Monday, July 27, 2009

John Chrysostom: Motherhood means Raising not just Bearing Children

For you to learn that it is not the bearing of children that makes a mother, and that the reward does not come from that, Paul spoke in similar terms elsewhere in talking of a widow, "If she raised children." He did not say, If she bore children, but "If she raised children:" one thing comes from nature, the other from free will. Hence in saying here as well, "She will be saved through child-bearing," he did not stop at that point, but in his wish to bring out that it is not bearing children but raising children well that brings us this reward, he went on, "If they continue in faith, in love and in holiness along with self-control." What he means is this: You will then receive a great reward if those begetting the children continue in faith, in love, and in holiness. So if you bring them up to these things, if you encourage them, if you teach them, if you advise them, a great reward for this care will be laid up for you with God. Let not women, therefore, consider it beyond them to care for both the girls and the boys.

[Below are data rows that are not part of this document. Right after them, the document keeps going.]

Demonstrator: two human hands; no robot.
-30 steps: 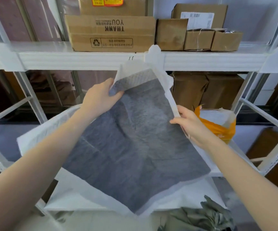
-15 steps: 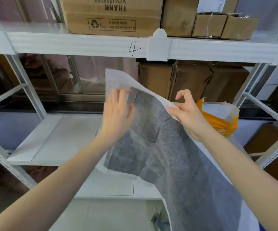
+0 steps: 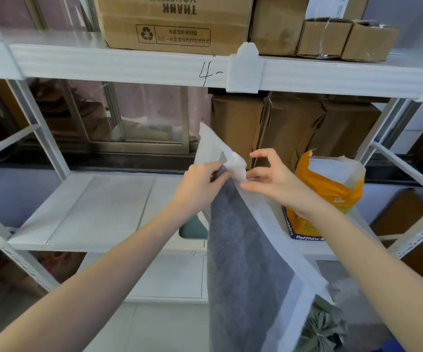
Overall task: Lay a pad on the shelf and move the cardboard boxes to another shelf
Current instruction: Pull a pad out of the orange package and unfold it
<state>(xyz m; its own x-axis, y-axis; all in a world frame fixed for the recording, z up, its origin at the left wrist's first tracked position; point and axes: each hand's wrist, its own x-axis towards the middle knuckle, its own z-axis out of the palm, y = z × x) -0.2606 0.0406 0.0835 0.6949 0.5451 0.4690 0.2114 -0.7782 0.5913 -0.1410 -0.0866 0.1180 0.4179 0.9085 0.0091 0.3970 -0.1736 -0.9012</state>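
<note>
The pad (image 3: pixel 251 262) is held up in front of the middle shelf (image 3: pixel 98 207), hanging folded with its grey face outward and a white border down the right edge. Its top corner is pinched by the left hand (image 3: pixel 200 184), closed with thumb against fingers, and by the right hand (image 3: pixel 271 179), where thumb and lower fingers are closed on the white edge while the forefinger is lifted clear.

The step in hand appears to be unfolding. It would be done best if the layers at the pinched corner were parted and the hands drawn apart along the top edge, so that the sheet opens fully before it is lowered. The far edge should be laid first toward the back of the shelf, then smoothed forward. The orange bag (image 3: pixel 329 196) on the right of the shelf could catch the pad and should be avoided. The cardboard boxes (image 3: pixel 276 26) sit on the upper shelf, untouched.
</note>
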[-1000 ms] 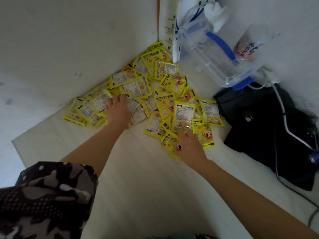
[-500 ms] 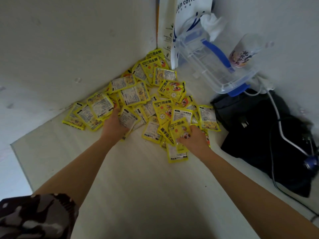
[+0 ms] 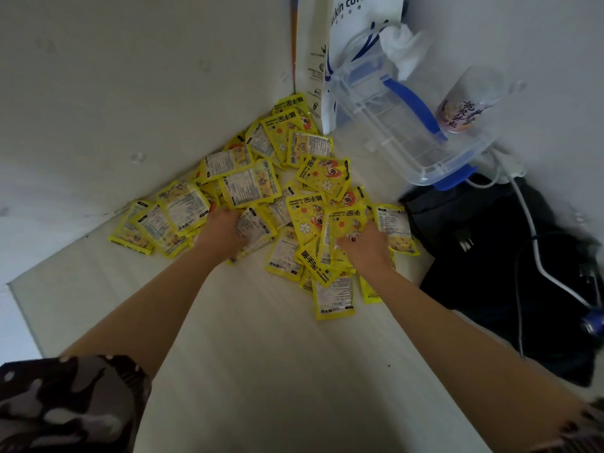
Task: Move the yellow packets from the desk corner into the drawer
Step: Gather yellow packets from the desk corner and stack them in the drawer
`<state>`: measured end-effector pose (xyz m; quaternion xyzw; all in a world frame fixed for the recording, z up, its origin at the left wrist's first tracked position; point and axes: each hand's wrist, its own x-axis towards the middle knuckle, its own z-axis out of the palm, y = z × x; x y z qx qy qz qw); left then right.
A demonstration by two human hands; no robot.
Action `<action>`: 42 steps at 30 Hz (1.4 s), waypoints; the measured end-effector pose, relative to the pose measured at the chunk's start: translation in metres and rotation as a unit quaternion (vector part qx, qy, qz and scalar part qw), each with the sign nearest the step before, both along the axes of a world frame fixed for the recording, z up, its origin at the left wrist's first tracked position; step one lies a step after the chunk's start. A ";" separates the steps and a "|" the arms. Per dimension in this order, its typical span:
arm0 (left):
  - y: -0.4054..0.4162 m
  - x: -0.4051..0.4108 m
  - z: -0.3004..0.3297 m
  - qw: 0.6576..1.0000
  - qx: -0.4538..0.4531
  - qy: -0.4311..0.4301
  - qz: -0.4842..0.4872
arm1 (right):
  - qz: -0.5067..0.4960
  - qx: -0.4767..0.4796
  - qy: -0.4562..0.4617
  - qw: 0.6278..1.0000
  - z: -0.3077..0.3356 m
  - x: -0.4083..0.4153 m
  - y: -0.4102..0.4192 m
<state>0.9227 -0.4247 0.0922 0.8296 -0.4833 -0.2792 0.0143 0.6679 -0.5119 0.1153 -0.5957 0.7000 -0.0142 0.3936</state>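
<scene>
Several yellow hand-warmer packets [image 3: 251,183] lie heaped in the corner of the pale desk [image 3: 261,371], against the two walls. My left hand [image 3: 222,232] sits at the pile's left-middle, fingers curled around a few packets [image 3: 253,225]. My right hand [image 3: 367,245] is at the pile's right-front, fingers closed on a bunch of packets [image 3: 343,223] that stand up out of the heap. Other packets [image 3: 333,297] lie flat in front of it. No drawer is in view.
A clear plastic box with blue clips [image 3: 408,132] and a white paper bag [image 3: 356,37] stand behind the pile on the right. A printed cup [image 3: 461,106] is beside them. A black bag [image 3: 496,256] with a white cable [image 3: 536,243] fills the right side.
Both hands went from lying flat on the pile to closing on packets. The right hand has gathered a bunch and lifted it slightly; packets near it have shifted toward me.
</scene>
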 end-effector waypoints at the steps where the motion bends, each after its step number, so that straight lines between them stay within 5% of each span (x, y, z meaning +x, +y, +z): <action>1: -0.001 0.000 -0.002 1.000 0.004 -0.008 -0.004 | 0.015 -0.006 0.017 1.000 -0.001 0.002 0.001; 7: 0.001 -0.008 -0.006 1.000 0.028 -0.008 0.003 | 0.008 -0.025 0.022 0.999 0.002 0.010 0.002; 14: 0.012 -0.032 0.001 0.993 -0.049 0.063 0.089 | 0.071 -0.030 0.041 0.996 -0.006 0.018 0.009; 20: 0.021 -0.044 0.017 0.972 -0.062 0.133 0.182 | 0.093 -0.032 -0.114 0.989 0.007 0.010 0.027; 26: 0.040 -0.048 0.033 0.966 -0.053 0.140 0.212 | 0.049 -0.062 -0.138 0.987 0.019 -0.025 0.024; 35: -0.001 -0.060 0.058 0.867 -0.174 0.323 0.337 | -0.058 -0.072 -0.077 0.993 0.033 -0.069 -0.026; 42: -0.039 -0.098 0.038 0.846 -0.163 0.354 0.364 | -0.040 -0.050 0.002 0.998 0.016 -0.076 -0.036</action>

Gender made no difference in these instances, note: he simply said in the one case, "If she raised children," and in the other, "If they continue in faith, in love, and in holiness." And so care is to be taken by us of both lots of children, and especially by the women, to the extent that they also stay at home more. After all, traveling, public affairs and business in town often falls to the husbands, whereas the wife enjoys exemption from all such concerns and would be in a position to look after the infants more easily, enjoying much free time as she does.

- John Chrysostom (around A.D. 347 to around A.D. 407), Homilies on Hannah, Homily 1, in St. John Chrysostom, Old Testament Homilies, Volume 1, pp. 72-73 (2003), Robert C. Hill translator.